A imagem foi inaugurada nesta quinta-feira (4) no mais novo logradouro do Rio de Janeiro, a Alameda Aldir Blanc, na Avenida Maracanã, entre as ruas Garibaldi e Marechal Trompowski.
O prefeito Eduardo Paes, amigos-parceiros como Moacyr Luz e o autor da obra, Mello Menezes, participaram da cerimônia, cuja segunda parte será no domingo (07), com roda de samba comandada pelo músico Tiago Prata – claro, só com as canções de Aldir Blanc. Os parceiros que lá estiveram hoje voltarão, uma tropa de peso.
“E é aí, no domingo, que a estátua vai sorrir”, diz à CNN o artista Mello Menezes, 58 anos de amizade, capas de disco e muitos copos ao lado de Blanc.
A primeira frase deste texto é uma citação à canção “Só Dói Quando Eu Rio”, de Aldir e Moacyr Luz, que também está imortalizada na Alameda. Versos desta foram incorporados ao que o jornalista Luís Pimentel preparou para ser colocado no espaço – você o lê no final desta reportagem.
Da obra imensurável do poeta, a viúva Mary Blanc pinçou outro verso que adorna o busto: “tudo o que é triste eu torno sublime”, da canção “Provavelmente em Búzios”. A música foi composta em 1993 em parceria com Cristóvão Bastos, mas gravada apenas em 2021 por Dori Caymmi.
“Foram 58 anos de convivência e, agora, trouxe ele de volta, mesmo que simbolicamente. Aldir era modesto, reservado, era avesso a sair de casa, mas ia comigo depois de uns copos. Agora está na rua”, brinca o amigo Mello Menezes.
O artista resume o amigo: “tudo o que envolve Aldir tem muita poesia”. “Com cada parceiro ele tinha um clima, uma tirada diferente. Acompanhei todos, João Bosco, Paulo Emílio, Moacyr Luz, até o Alexandre Nero. Vi, com o Maurício Tapajós ele vencer algumas batalhas pelos direitos autorais. E perder para um vírus indigno. Mas ele está aí, pra sempre”, reflete Mello Menezes.

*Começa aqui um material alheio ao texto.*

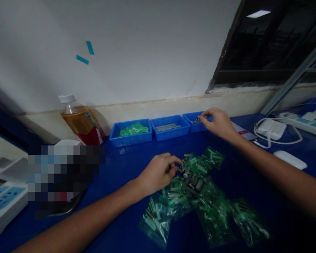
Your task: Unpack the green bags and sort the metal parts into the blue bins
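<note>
My left hand [162, 171] is at the left edge of a loose pile of small dark metal parts [196, 182], with thumb and fingers curled toward each other. What lies between its fingertips is too small to make out. My right hand [218, 121] reaches to the right blue bin [189, 117], which holds small metal pieces. Its fingertips are pinched together over the bin, and I cannot tell what is in them. Around the pile lie several clear greenish bags of slim metal and pale green pieces, among them a bag [156, 218] at the front left and another bag [249, 221] at the right.
Along the wall stand a left bin [131, 140] of green packets and a middle bin [172, 133] of grey rods. A drink bottle [81, 121] leans at the left, near a power strip [6, 200]. White chargers [271, 128] with cables and a white case [289, 160] lie right.
</note>
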`<state>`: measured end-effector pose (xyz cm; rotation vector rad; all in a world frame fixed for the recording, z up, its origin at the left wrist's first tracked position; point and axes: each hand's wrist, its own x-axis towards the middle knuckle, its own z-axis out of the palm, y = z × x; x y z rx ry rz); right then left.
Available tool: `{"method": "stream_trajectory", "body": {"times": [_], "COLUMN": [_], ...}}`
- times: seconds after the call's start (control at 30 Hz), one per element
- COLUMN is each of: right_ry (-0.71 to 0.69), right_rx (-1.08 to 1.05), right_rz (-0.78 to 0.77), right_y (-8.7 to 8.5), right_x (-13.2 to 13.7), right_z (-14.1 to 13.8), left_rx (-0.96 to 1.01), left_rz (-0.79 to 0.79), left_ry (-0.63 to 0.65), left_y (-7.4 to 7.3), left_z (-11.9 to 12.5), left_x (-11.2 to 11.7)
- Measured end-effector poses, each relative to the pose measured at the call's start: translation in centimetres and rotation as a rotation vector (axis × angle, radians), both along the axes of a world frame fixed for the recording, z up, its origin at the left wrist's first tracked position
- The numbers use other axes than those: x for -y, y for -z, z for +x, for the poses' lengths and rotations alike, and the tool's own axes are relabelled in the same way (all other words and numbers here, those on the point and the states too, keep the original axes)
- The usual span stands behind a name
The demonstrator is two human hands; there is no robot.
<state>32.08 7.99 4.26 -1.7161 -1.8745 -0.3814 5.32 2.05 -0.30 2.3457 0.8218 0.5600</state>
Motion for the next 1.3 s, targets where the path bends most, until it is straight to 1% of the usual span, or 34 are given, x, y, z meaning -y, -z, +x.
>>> {"method": "stream_trajectory", "body": {"times": [0.1,0.17,0.27,0.37,0.43,0.5,0.6,0.63,0.73,0.8,0.87,0.97,1.13,1.3], "right_ry": [0.124,0.147,0.168,0.197,0.197,0.117,-0.133,-0.214,-0.385,-0.473,-0.532,-0.573,-0.59,-0.577], "right_rx": [0.036,0.047,0.046,0.048,0.059,0.068,0.056,0.054,0.098,0.127,0.122,0.075,0.053,0.052], "right_rz": [-0.154,-0.213,-0.251,-0.244,-0.216,-0.138,0.036,0.063,0.063,0.047,0.017,0.011,0.062,0.021], "right_y": [-0.2,0.0,0.6,1.1,1.1,1.2,1.6,1.9,2.9,3.4,3.6,3.6,3.6,4.1], "right_x": [-2.9,-4.1,-5.1,-5.0,-4.1,-2.4,1.9,3.6,8.1,10.0,10.7,10.5,10.3,10.4], "right_z": [1.7,2.1,2.2,1.8,1.2,0.3,-1.9,-2.8,-5.2,-6.5,-7.5,-8.3,-8.6,-8.6], "left_rx": [-0.014,-0.007,0.004,0.017,0.024,0.032,0.051,0.061,0.128,0.21,0.299,0.356,0.295,0.258], "left_rz": [0.005,0.008,0.002,-0.01,-0.023,-0.053,-0.105,-0.119,-0.192,-0.276,-0.354,-0.391,-0.334,-0.274], "left_ry": [0.024,0.033,0.018,-0.037,-0.064,-0.066,-0.05,-0.049,-0.073,-0.088,-0.093,-0.089,-0.08,-0.069], "left_y": [0.0,0.0,0.0,-0.1,-0.1,-0.1,0.0,0.0,0.0,0.0,0.0,0.1,0.1,-0.1], "left_z": [0.1,0.1,0.2,0.3,0.2,0.2,0.0,0.0,0.0,0.0,0.0,0.0,-0.2,-0.3], "left_x": [-0.1,-0.1,-0.1,-0.1,-0.2,-0.1,0.0,0.0,0.0,-0.1,-0.1,0.1,0.4,0.2]}}
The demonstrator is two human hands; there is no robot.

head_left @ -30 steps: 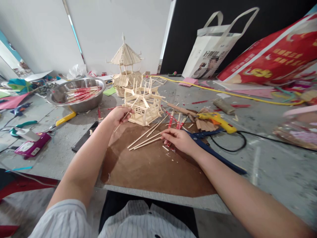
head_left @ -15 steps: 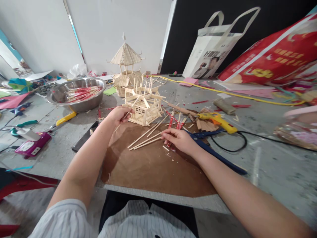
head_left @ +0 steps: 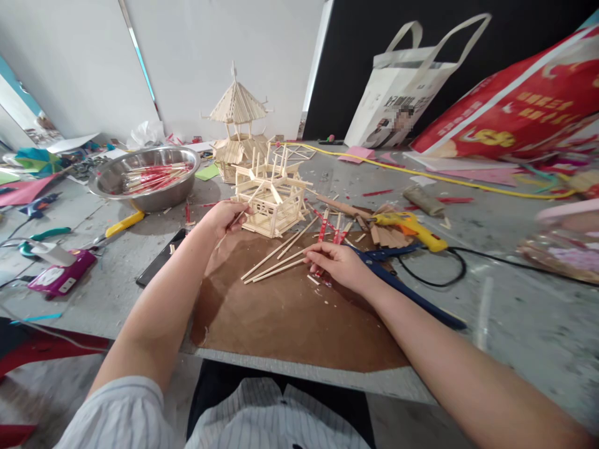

Leia o texto do jornalista Luis Pimentel:
“Aldir passou por aqui. Morou logo ali. Bebeu num bar que a gente vê daqui e seguiu um bloco que dobrou aquela esquina. Agora, olha ele aí: depois de alvorecer e anoitecer tantas ruas, depois de cantar sonhos nas avenidas, é nome de logradouro carioca.
Cronista e poeta maior das calçadas, crises, declives e acidades da cidade, árvore generosa que a música brasileira plantou no Rio e dela colheu centenas de canções, dezenas de parceiros, milhares de amigos e admiradores. Entre o Estácio, Vila Isabel, a Tijuca e a Muda correram, sempre margeando o Rio Maracanã, as veias vigorosas de Aldir Blanc:
“Há quem não se importe, mas Zona Norte é feito cigana lendo a minha sorte”
A infância da Maia Lacerda pongou no bonde e, de sandálias de dedo, desceu na Rua dos Artistas, onde calçou sapatos. Morou numa casa com quintal cheio de árvores frutíferas – pertinho da flauta do mestre Benedito Lacerda. O quintal servia para reunir amigos e parentes em torno das panelas e dos pratos, do radinho de pilha, contando o jogo do Vasco. A poesia desabrochando ali, à sombra das goiabeiras, laranjeiras, bananeiras, mangueiras, dos pés de abiu, sapoti, limões-bravos. Tudo isso muito antes de Aldir Blanc se tornar um dos maiores compositores da MPB, publicar crônicas imortais em jornais e revistas, em livros que ilustram estantes com o melhor da literatura carioca, ganhar tantas batalhas pela valorização e dignidade dos artistas e perder a guerra para um vírus indigno.
Parodiando outro grande poeta, os vírus e os indignos passarão; Aldir passarinho, voando livre em sua alameda.”